In un articolo di fondo sul Corriere della Sera, gli economisti Alberto Alesina e Francesco Giavazzi dicono precisamente questo: che “la direzione del governo è quella sbagliata”. Secondo gli economisti della Bocconi, la priorità dell’Italia non è fare un’autostrada per accorciare i tempi di percorrenza di mezz’ora, se poi l’imprenditore, cioè colui che investe i suoi soldi e crea lavoro “deve attendere dieci anni per la risoluzione di una causa civile, due per sapere da un giudice se dovrà reintegrare sul posto di lavoro un dipendente che aveva licenziato, oltre un anno per essere pagato da un’amministrazione pubblica”. La priorità è “una giustizia veloce”, la “certezza del diritto, regolamenti snelli, un’amministrazione pubblica che faccia il suo dovere e non imponga costi enormi a cittadini e imprese, un’università che produca buon capitale umano e buona ricerca, e una lotta efficace alla criminalità organizzata”. Infine, i due editorialisti hanno da ridire sul fatto che il ministro dell’Istruzione “voglia mettere mano con vari ritocchi alla riforma Gelmini. Si rischia fra l’altro di smontare gl’incentivi introdotti da quella legge, ponendo un limite a quanti fondi pubblici un ateneo può perdere se risulta fra i peggiori”.

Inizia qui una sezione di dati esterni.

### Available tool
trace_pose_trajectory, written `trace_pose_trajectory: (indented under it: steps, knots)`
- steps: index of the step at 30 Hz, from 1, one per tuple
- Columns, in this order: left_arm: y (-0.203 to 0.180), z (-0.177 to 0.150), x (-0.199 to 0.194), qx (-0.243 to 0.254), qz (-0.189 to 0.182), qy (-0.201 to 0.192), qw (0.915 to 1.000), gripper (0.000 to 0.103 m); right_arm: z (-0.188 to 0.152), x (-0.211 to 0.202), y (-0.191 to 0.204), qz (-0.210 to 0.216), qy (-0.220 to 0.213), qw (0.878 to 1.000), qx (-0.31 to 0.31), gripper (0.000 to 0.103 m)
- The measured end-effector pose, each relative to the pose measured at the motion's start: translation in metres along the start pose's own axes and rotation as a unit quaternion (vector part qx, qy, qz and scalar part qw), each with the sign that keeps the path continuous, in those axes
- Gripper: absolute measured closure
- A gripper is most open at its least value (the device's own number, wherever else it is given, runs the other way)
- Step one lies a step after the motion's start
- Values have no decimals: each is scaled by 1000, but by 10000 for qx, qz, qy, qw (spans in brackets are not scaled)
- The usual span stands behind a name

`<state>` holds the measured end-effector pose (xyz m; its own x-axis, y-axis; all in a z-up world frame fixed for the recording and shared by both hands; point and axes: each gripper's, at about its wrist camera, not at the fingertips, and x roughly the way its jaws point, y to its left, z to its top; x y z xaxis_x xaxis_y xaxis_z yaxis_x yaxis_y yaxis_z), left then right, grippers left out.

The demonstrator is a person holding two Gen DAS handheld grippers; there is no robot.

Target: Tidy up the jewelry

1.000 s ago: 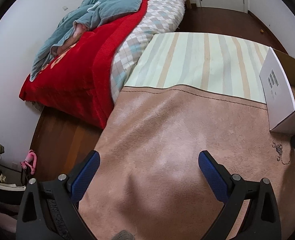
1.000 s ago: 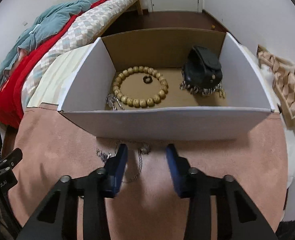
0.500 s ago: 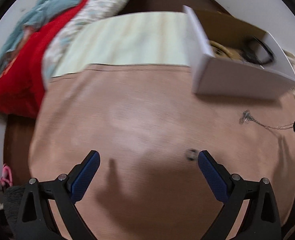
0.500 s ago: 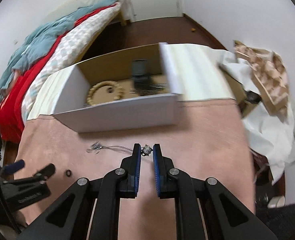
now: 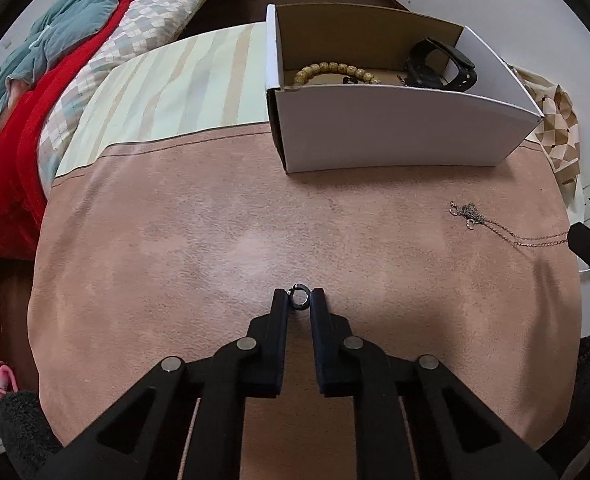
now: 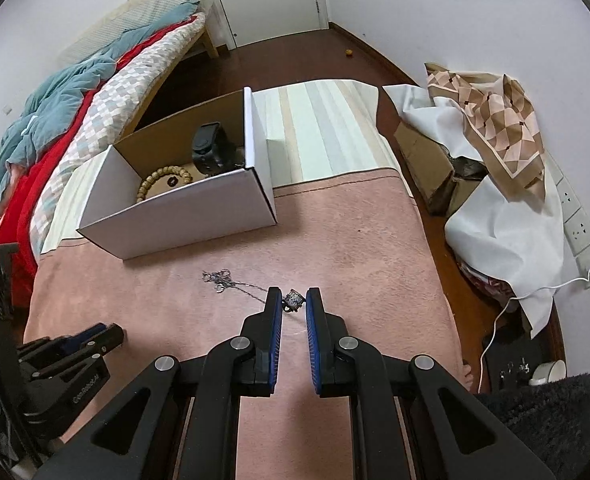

Non sappiamo ancora se i sacrifici chiesti agli italiani avranno buon esito, molto dipenderà dalla capacità dell’Europa di adottare politiche non solo rigoriste e di assegnare alla Bce i poteri sovrani per fronteggiare la crisi dell’euro, sappiamo però che una buona riforma della giustizia o del mercato del lavoro dipende esclusivamente dal governo e dalle forze politiche. Monti può giocare la carta della necessità per fare riforme che i singoli schieramenti non faranno mai da soli: approfitti di questo periodo straordinario e irripetibile (partiti alle prese con le primarie, semestre bianco) per fare comunque cose che poi non potranno essere cancellate da chi segue, altrimenti succederà come con le liberalizzazioni e le semplificazioni: una nuova legge per non cambiare nulla.